Graduate studies meant learning the various special research areas of the field of psychology, as I've written about in an early post on this blog. As I advanced I needed to select a field I would become specialized in.
My challenge then, and now, was my curse--always looking at the bigger picture, looking for integrating principles. The whole is greater than the sum of its parts.
My questioning, my search, my obsession, was not greeted well by the various specialists in the Department. Unable to clearly articulate what it was I was searching for, my professors grew uneasy with my failure to narrow my interests down to a single focus.
Would it be developmental psychology, with my interest in children and how they grow? Motivation? Learning theory? Perception? Or maybe social psychology, or experimental? Within each of these specializations, what would my main interest become?
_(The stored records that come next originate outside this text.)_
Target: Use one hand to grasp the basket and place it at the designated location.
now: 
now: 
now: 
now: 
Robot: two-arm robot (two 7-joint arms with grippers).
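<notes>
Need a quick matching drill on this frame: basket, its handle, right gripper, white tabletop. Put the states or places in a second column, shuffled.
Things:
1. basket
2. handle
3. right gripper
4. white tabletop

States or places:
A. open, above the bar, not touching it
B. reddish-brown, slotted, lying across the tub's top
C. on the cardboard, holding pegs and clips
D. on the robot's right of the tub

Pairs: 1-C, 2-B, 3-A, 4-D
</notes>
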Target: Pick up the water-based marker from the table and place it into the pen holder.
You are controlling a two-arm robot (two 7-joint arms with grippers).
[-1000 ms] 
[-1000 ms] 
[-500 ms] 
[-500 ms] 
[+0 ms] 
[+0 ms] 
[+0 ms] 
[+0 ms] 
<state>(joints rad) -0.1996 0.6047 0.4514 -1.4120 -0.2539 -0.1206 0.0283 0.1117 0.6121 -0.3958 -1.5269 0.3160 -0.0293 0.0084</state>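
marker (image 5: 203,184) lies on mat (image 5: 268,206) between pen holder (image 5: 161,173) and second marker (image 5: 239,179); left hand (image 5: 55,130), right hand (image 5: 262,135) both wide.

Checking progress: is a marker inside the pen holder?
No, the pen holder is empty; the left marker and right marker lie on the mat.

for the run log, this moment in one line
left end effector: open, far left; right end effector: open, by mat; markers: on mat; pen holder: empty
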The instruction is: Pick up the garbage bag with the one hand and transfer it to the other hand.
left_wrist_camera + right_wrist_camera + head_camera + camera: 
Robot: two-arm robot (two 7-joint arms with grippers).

Then came my turning point, and from a most unlikely source. A report published in a mostly dry and academic professional journal, Psychological Review.
Published in May, 1968, A reinterpretation of the direction of effects in studies of socialization detonated an explosion of recognition in my consciousness, an awareness that someone in this vast field of study had finally recognized--and succeeded in publishing--Life. Here's the shocking, profound point of the research:
We've agreed that parenting styles have an effect on children.
But wait! Babies also influence their parents!Science discovers the existence of water, air and fire! The sky is blue!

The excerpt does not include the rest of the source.